● Your objective
Lift out, unaltered, the lines of the material below between the line holding "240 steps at" and the line holding "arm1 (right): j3", counting both.

::: Input data :::

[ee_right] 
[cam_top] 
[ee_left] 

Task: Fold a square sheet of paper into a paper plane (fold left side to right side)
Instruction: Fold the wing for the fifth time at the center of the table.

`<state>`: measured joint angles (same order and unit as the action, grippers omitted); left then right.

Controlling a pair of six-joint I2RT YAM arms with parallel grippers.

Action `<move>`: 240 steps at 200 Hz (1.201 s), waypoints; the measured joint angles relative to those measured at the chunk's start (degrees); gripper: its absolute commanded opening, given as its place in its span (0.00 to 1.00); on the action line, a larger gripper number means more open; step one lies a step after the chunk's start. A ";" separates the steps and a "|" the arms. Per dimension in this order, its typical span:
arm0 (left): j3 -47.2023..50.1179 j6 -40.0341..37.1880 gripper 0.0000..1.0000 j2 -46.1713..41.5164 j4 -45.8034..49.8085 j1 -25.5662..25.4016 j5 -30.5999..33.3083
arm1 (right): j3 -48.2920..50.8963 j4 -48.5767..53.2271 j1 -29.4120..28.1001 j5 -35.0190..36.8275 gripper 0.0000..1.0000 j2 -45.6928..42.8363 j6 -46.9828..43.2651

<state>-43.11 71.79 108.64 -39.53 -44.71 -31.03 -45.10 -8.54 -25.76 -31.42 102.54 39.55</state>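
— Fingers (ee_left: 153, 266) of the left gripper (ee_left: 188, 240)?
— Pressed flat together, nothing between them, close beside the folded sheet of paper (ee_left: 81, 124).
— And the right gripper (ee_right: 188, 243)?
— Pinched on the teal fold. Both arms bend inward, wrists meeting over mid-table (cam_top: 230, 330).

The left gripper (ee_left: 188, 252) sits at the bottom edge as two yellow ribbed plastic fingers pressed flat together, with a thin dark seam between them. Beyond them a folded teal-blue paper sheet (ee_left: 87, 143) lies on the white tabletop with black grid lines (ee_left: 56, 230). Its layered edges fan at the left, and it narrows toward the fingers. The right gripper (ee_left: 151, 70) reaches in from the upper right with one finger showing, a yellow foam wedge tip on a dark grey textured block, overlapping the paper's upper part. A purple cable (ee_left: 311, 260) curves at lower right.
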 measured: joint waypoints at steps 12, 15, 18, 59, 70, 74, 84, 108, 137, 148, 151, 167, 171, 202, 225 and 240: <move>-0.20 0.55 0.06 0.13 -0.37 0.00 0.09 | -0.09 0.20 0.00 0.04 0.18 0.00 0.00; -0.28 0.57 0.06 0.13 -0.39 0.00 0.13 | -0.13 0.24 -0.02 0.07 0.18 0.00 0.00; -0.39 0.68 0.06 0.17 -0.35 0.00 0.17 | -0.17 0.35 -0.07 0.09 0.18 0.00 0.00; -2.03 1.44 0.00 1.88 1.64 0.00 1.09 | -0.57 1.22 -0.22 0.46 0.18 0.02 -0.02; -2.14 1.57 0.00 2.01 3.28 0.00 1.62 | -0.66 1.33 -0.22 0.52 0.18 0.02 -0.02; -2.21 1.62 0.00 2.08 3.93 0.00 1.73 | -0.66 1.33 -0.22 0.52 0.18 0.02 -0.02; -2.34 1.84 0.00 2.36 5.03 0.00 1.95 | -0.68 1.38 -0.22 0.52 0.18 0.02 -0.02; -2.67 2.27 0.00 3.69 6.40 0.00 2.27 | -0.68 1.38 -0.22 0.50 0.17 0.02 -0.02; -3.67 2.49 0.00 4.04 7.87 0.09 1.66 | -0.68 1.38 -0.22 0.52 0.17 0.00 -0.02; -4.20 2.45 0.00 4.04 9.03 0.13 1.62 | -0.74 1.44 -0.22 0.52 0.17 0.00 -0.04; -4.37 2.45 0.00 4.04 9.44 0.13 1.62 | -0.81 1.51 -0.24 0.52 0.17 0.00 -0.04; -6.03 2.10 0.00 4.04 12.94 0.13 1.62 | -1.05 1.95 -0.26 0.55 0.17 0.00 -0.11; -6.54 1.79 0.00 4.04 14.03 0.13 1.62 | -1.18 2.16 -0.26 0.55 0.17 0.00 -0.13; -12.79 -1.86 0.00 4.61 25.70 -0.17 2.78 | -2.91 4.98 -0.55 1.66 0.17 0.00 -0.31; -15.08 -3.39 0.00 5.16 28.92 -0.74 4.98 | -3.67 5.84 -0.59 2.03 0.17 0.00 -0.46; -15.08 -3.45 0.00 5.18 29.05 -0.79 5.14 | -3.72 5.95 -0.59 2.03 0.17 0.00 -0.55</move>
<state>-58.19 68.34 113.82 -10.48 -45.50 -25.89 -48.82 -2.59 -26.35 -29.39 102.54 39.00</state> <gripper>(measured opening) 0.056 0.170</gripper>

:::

● Answer box
Action `<move>`: 240 steps at 200 Hz (1.201 s), waypoints; the measured joint angles relative to those measured at the chunk's start (degrees); gripper: its absolute commanded opening, given as its place in its span (0.00 to 1.00); on the action line, a larger gripper number means more open; step one lies a step after the chunk's start. A ";" separates the steps and a "|" the arms. Per dimension in this order, its typical span:
arm0 (left): j3 -47.2023..50.1179 j6 -40.0341..37.1880 gripper 0.0000..1.0000 j2 -46.1713..41.5164 j4 -45.8034..49.8085 j1 -25.5662..25.4016 j5 -30.5999..33.3083
arm1 (right): j3 -48.2920..50.8963 j4 -48.5767..53.2271 j1 -29.4120..28.1001 j5 -35.0190..36.8275 gripper 0.0000..1.0000 j2 -45.6928..42.8363 j6 -46.9828..43.2651

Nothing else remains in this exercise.